Task objective> The lines to copy are those in the records below that hold the word "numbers".

Data extracted from a collection>
▼
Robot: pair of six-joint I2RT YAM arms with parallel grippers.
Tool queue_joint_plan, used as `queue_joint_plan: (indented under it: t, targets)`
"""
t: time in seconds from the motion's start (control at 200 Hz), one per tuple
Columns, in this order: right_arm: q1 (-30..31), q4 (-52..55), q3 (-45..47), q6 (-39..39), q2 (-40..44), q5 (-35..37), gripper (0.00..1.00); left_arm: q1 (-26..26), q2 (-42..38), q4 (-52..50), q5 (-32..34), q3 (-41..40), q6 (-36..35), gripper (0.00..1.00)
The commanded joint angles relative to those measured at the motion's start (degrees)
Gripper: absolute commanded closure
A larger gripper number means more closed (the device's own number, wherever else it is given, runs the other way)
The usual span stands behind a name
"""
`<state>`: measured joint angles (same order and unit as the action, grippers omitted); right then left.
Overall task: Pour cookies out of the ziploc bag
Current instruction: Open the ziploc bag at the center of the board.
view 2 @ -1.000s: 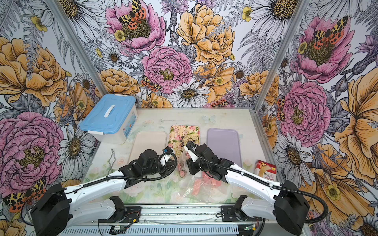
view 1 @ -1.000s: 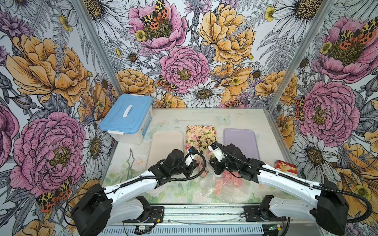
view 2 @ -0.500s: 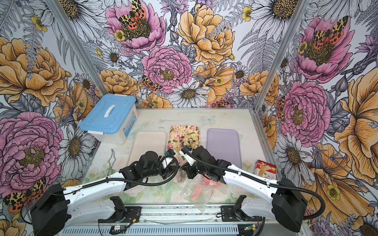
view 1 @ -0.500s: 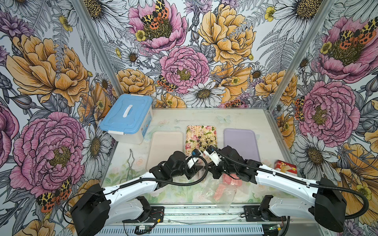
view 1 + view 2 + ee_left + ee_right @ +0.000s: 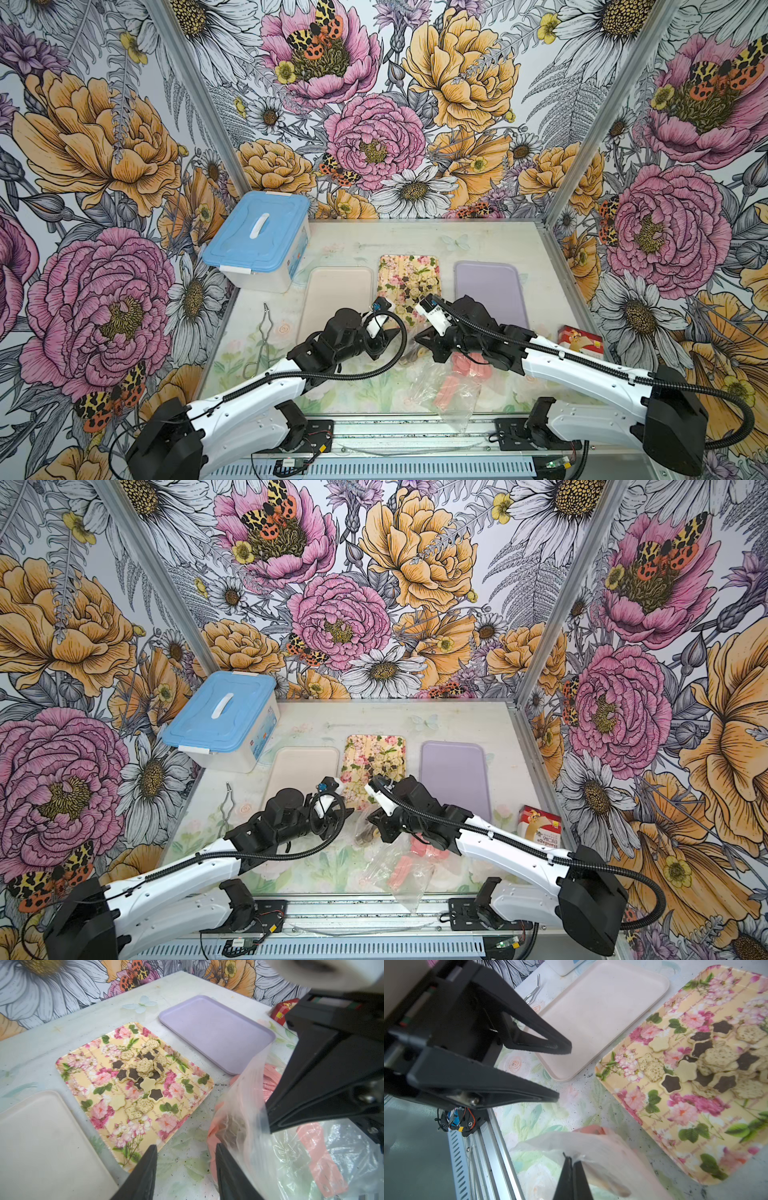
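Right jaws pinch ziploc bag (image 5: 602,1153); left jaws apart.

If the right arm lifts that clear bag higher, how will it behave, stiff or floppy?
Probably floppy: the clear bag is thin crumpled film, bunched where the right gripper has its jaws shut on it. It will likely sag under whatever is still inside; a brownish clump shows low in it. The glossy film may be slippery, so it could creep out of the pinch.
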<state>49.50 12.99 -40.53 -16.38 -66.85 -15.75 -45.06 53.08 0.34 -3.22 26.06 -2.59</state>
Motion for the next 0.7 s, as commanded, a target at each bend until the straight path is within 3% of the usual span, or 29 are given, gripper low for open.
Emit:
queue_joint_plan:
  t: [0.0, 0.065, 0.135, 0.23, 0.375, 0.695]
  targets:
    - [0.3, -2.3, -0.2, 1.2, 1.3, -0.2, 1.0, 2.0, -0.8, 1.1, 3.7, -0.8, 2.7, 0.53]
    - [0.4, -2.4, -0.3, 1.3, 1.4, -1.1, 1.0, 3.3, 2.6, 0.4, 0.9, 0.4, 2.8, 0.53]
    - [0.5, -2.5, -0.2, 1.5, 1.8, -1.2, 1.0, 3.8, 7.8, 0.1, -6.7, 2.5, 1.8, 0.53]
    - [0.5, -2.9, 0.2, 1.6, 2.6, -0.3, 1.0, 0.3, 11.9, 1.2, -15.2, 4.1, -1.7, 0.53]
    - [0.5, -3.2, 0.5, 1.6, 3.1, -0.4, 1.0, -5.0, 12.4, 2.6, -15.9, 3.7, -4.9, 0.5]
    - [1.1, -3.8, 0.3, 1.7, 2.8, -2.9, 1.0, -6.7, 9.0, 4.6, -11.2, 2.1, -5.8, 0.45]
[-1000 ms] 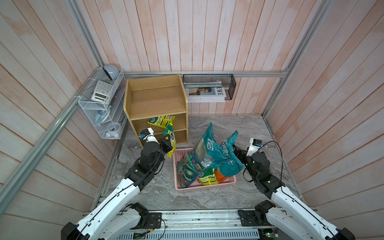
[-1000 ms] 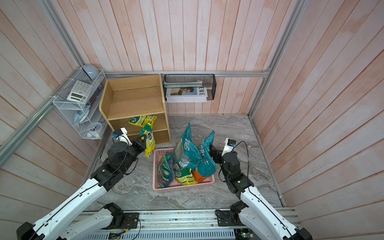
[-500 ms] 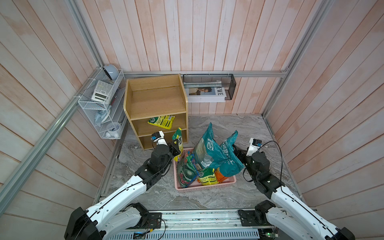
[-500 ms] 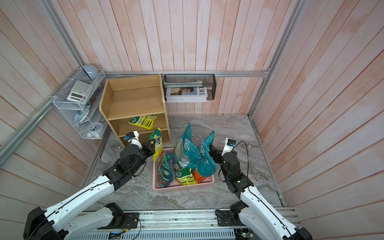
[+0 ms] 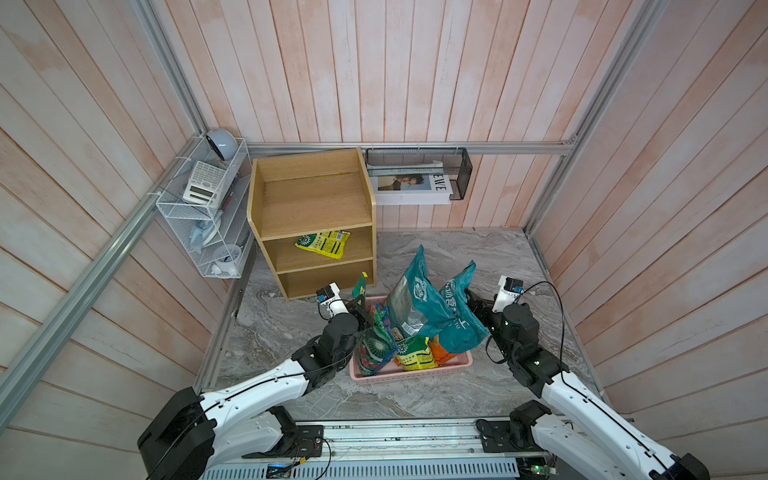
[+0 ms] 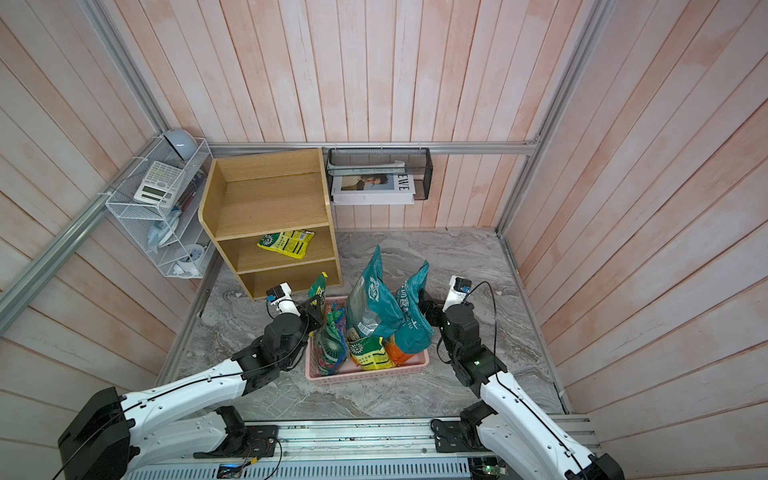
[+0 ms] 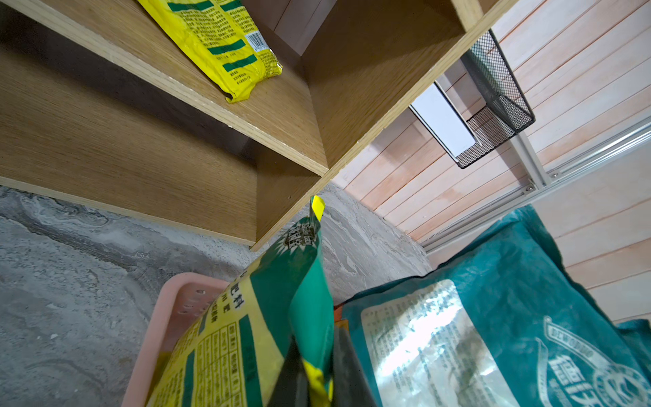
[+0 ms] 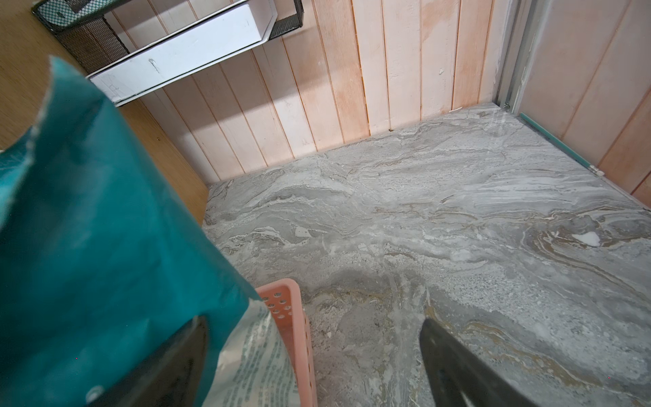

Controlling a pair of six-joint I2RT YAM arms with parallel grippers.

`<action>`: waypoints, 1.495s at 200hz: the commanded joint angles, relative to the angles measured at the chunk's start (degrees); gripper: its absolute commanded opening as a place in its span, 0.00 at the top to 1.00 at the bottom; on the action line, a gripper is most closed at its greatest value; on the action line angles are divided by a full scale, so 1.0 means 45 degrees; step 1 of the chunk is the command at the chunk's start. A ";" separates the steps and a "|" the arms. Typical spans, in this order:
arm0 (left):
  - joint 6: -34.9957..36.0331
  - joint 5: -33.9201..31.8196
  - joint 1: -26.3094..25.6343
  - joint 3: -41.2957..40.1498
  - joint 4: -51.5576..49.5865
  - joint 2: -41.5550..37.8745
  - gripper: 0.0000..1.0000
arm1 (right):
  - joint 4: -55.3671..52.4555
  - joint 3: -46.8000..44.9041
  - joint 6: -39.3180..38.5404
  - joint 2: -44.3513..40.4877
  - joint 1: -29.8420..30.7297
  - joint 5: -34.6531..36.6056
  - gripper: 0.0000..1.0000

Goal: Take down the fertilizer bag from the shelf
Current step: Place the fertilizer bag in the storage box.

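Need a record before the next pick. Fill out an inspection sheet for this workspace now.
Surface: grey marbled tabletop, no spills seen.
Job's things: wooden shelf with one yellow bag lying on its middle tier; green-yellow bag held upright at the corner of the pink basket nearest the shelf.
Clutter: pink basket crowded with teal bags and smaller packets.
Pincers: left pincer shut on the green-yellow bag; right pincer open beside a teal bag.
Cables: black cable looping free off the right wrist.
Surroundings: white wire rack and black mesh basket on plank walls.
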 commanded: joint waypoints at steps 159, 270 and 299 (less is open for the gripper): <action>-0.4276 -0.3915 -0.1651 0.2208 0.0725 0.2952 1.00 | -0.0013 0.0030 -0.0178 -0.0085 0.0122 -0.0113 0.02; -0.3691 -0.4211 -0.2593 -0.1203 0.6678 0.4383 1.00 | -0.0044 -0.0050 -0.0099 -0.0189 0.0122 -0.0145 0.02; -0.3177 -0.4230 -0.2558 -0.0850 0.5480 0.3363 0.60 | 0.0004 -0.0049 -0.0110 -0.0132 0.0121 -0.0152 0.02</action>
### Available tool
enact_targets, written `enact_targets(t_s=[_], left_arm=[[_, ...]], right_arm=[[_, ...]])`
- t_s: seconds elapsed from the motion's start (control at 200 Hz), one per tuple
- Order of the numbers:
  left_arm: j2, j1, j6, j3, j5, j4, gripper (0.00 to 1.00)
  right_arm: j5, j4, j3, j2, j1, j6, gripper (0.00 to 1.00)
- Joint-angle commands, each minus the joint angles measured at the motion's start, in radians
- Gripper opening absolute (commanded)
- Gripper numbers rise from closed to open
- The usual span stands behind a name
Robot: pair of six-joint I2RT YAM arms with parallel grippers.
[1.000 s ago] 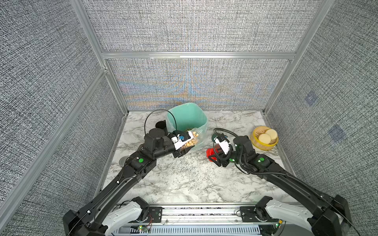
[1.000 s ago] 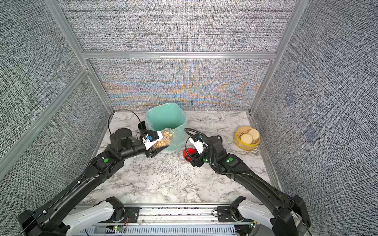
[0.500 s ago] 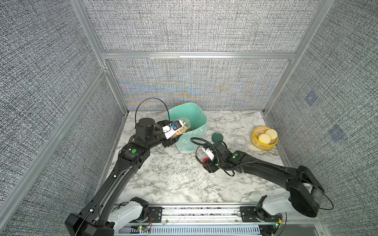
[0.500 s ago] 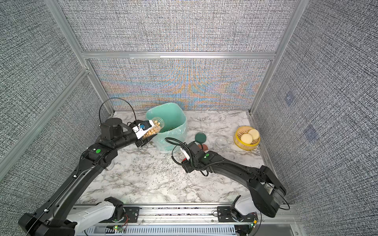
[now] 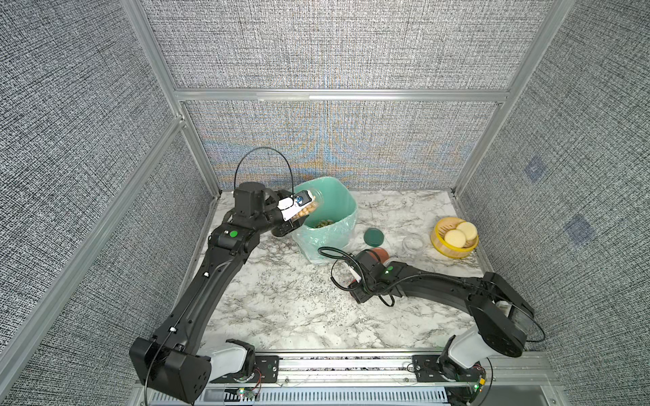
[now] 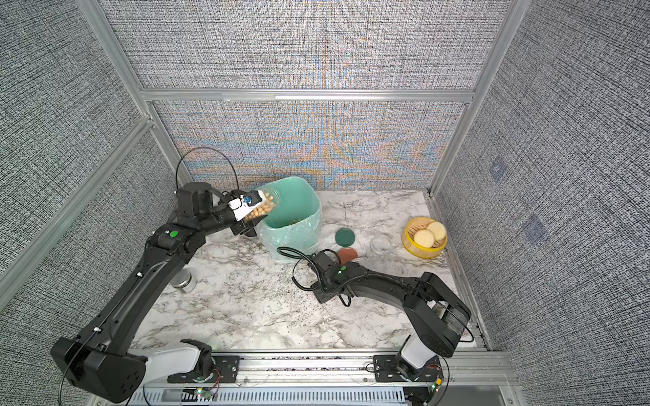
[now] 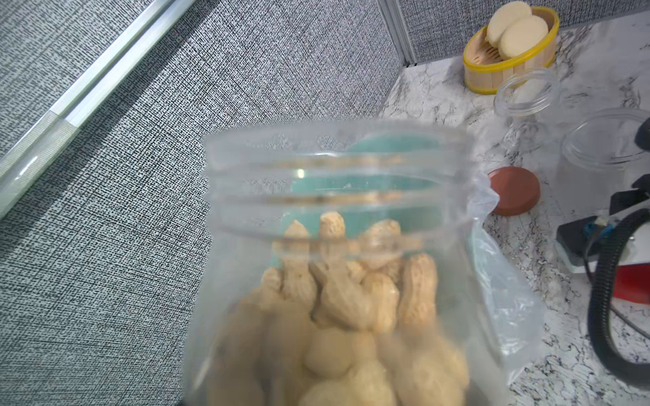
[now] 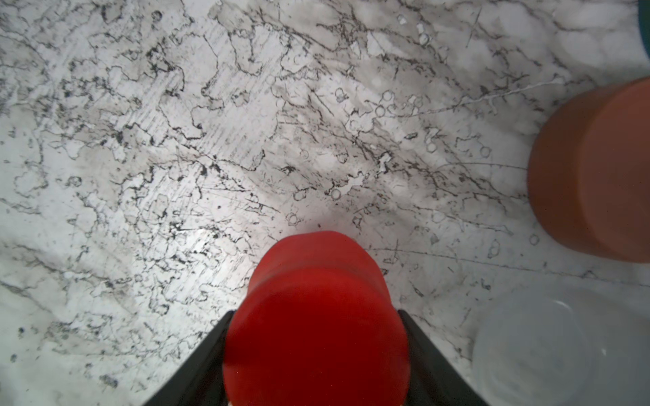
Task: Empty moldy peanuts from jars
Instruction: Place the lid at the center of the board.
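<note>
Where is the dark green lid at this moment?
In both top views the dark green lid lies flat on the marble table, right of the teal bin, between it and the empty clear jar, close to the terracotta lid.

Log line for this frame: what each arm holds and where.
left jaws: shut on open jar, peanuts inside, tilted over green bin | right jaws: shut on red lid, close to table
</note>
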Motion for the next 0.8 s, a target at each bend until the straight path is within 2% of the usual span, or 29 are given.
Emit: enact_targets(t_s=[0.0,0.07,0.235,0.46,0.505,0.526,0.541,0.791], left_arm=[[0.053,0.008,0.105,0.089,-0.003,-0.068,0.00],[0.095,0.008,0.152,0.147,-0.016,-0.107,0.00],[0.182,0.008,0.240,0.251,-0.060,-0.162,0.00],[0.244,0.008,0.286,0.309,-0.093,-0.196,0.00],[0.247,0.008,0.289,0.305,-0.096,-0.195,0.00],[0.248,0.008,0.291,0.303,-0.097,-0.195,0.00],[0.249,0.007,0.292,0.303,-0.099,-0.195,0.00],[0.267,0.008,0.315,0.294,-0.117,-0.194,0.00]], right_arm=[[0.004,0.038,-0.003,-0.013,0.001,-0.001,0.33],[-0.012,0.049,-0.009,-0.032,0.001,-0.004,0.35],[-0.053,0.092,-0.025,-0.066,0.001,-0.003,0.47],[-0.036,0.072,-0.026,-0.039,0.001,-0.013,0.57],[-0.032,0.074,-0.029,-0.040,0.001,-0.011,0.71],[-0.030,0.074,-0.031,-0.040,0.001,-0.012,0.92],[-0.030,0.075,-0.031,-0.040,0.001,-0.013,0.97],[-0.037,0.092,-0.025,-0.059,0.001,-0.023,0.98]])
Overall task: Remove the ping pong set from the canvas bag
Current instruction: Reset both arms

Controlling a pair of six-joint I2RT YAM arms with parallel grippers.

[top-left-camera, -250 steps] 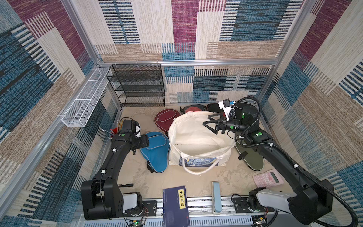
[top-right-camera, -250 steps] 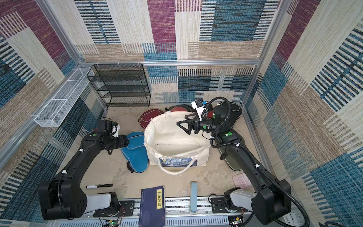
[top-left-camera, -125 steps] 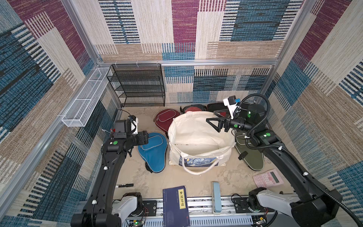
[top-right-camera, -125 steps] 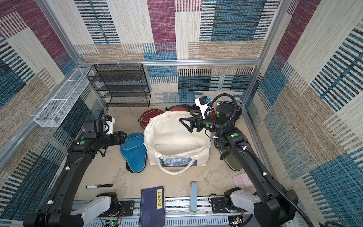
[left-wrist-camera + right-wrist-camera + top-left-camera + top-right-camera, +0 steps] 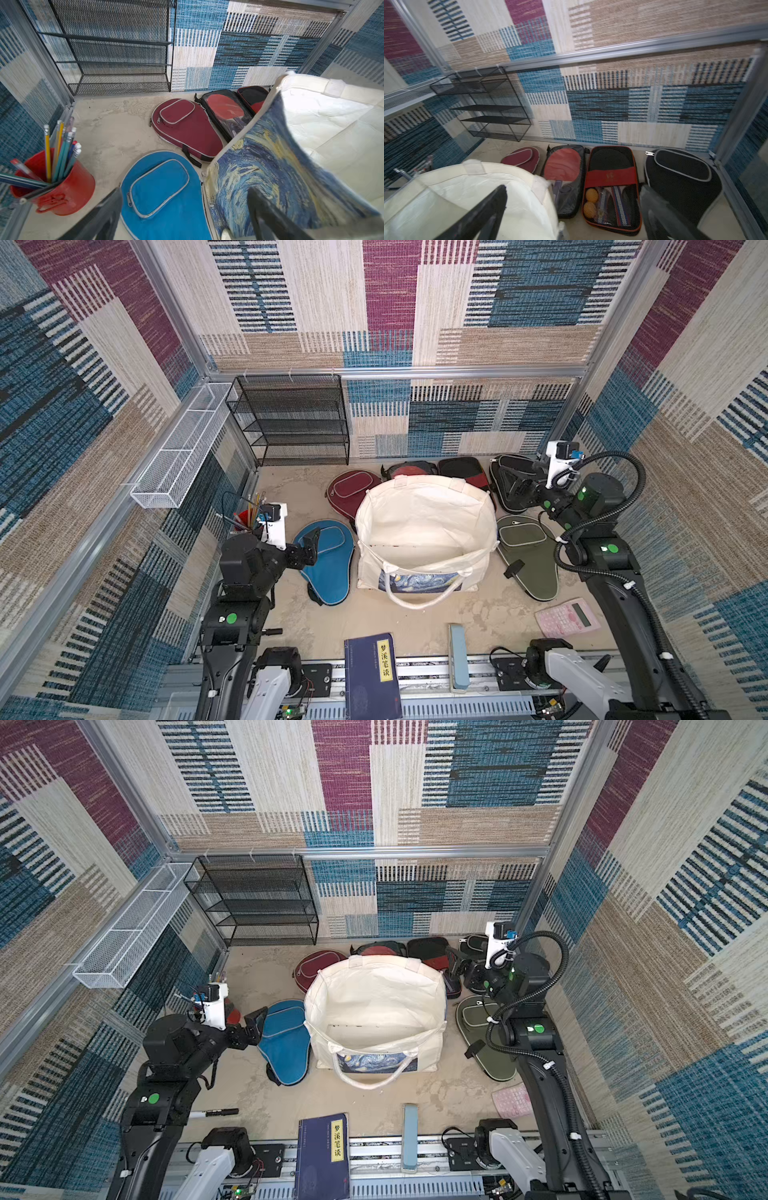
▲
Solution>
- Order of the numbers:
- Gripper numbers rise from closed to open

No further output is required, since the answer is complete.